Sorting strings containing special characters (german 'Umlaute')

DierkErdmann

Hi !

I know that this topic has been discussed in the past, but I could not
find a working solution for my problem: sorting (lists of) strings
containing special characters like "ä", "ü",... (german umlaute).
Consider the following list:
l = ["Aber", "Beere", "Ärger"]

For sorting the letter "Ä" is supposed to be treated like "Ae",
therefore sorting this list should yield
l = ["Aber, "Ärger", "Beere"]

I know about the module locale and its method strcoll(string1,
string2), but currently this does not work correctly for me. Consider

>>locale.strcoll("Ärger", "Beere")

1

Therefore "Ärger" ist sorted after "Beere", which is not correct IMO.
Can someone help?

Btw: I'm using WinXP (german) and

>>locale.getdefaultlocale()

prints
('de_DE', 'cp1252')

TIA.

Dierk

Mar 2 '07 #1

Subscribe Post Reply

8790

Robin Becker

Di**********@mail.com wrote:

Hi !

I know that this topic has been discussed in the past, but I could not
find a working solution for my problem: sorting (lists of) strings
containing special characters like "ä", "ü",... (german umlaute).
Consider the following list:
l = ["Aber", "Beere", "Ärger"]

For sorting the letter "Ä" is supposed to be treated like "Ae",
therefore sorting this list should yield
l = ["Aber, "Ärger", "Beere"]

I know about the module locale and its method strcoll(string1,
string2), but currently this does not work correctly for me. Consider

>>locale.strcoll("Ärger", "Beere")

1

Therefore "Ärger" ist sorted after "Beere", which is not correct IMO.
Can someone help?

Btw: I'm using WinXP (german) and

>>>locale.getdefaultlocale()

prints
('de_DE', 'cp1252')

TIA.

Dierk

we tried this in a javascript version and it seems to work sorry for long line
and possible bad translation to Python
#coding: cp1252
def _deSpell(a):
u = a.decode('cp1252')
return
u.replace(u'\u00C4','Ae').replace(u'\u00e4','ae'). replace(u'\u00D6','OE').replace(u'\u00f6','oe').re place(u'\u00DC','Ue').replace(u'\u00fc','ue').repl ace(u'\u00C5','Ao').replace(u'\u00e5','ao')
def deSort(a,b):
return cmp(_deSpell(a),_deSpell(b))

l = ["Aber", "Ärger", "Beere"]
l.sort(deSort)
print l

--
Robin Becker

Mar 2 '07 #2

Peter Otten

Di**********@mail.com wrote:

I know that this topic has been discussed in the past, but I could not
find a working solution for my problem: sorting (lists of) strings
containing special characters like "ä", "ü",... (german umlaute).
Consider the following list:
l = ["Aber", "Beere", "Ärger"]

For sorting the letter "Ä" is supposed to be treated like "Ae",

I don't think so:

>>sorted(["Ast", "Ärger", "Ara"], locale.strcoll)

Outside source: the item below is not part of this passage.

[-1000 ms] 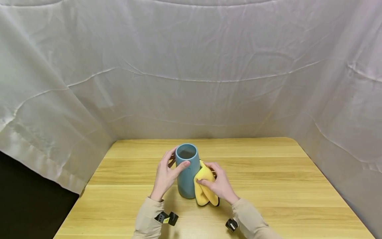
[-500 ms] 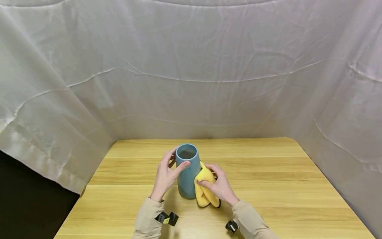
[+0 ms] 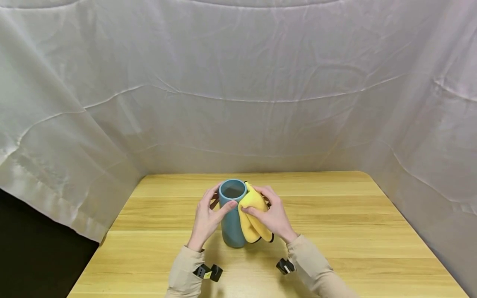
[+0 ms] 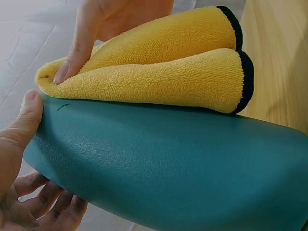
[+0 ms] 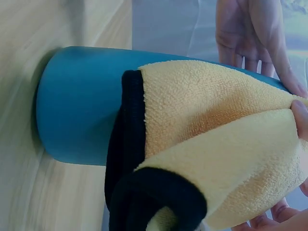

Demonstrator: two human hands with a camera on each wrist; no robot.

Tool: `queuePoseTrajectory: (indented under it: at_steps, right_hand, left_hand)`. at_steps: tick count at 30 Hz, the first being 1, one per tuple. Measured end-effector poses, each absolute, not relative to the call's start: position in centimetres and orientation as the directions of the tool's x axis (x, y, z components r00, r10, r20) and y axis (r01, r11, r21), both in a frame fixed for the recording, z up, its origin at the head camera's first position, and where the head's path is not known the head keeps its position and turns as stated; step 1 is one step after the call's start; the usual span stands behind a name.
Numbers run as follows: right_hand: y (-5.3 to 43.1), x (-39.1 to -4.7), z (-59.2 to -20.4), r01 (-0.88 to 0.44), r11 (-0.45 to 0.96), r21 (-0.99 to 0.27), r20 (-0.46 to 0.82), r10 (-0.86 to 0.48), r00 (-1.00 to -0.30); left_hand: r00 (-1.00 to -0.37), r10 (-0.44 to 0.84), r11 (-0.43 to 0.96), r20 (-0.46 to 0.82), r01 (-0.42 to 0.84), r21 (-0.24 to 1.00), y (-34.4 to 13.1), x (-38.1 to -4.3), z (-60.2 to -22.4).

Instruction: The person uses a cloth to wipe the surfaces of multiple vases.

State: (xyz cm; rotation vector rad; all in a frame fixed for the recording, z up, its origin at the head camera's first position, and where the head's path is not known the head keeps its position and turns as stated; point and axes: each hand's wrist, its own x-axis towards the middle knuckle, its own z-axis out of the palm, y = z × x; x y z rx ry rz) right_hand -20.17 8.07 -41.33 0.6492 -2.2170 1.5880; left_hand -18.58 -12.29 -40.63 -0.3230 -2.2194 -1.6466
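Observation:
A tall blue vase (image 3: 232,225) with a round open mouth stands upright on the wooden table. My left hand (image 3: 206,217) grips its upper part from the left, thumb in front and fingers curled behind. On the vase's right side, my right hand (image 3: 275,214) pinches a folded yellow cloth (image 3: 253,211) with dark edging and holds it against the wall just below the rim. In the left wrist view, a small dark mark shows on the vase (image 4: 202,159) near the left thumb. The cloth (image 5: 207,110) hangs down over the vase's side in the right wrist view.
The wooden table (image 3: 354,223) extends to both sides of the vase. Pale fabric curtains (image 3: 238,91) enclose the back and sides. A black area (image 3: 33,248) lies beyond the table's left edge. Small black devices (image 3: 285,266) are strapped at both wrists.
My right hand has slid the yellow cloth up along the vase's side, from about mid-height to near the rim. The left hand and the vase have stayed in place.

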Motion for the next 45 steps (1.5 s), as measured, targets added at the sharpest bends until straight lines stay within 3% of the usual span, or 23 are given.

['Ara', '\xc3\x84rger', 'Ast']

>>sorted(["Ast", "Aerger", "Ara"])

['Aerger', 'Ara', 'Ast']

therefore sorting this list should yield
l = ["Aber, "Ärger", "Beere"]

I know about the module locale and its method strcoll(string1,
string2), but currently this does not work correctly for me. Consider

>>locale.strcoll("Ärger", "Beere")

1

Therefore "Ärger" ist sorted after "Beere", which is not correct IMO.
Can someone help?

Btw: I'm using WinXP (german) and

>>>locale.getdefaultlocale()

prints
('de_DE', 'cp1252')

The default locale is not used by default; you have to set it explicitly

>>import locale
locale.strcoll("Ärger", "Beere")

>>locale.setlocale(locale.LC_ALL, "")

'de_DE.UTF-8'

>>locale.strcoll("Ärger", "Beere")

-1

By the way, you will avoid a lot of "Ärger"* if you use unicode right from
the start.

Finally, for efficient sorting, a key function is preferable over a cmp
function:

>>sorted(["Ast", "Ärger", "Ara"], key=locale.strxfrm)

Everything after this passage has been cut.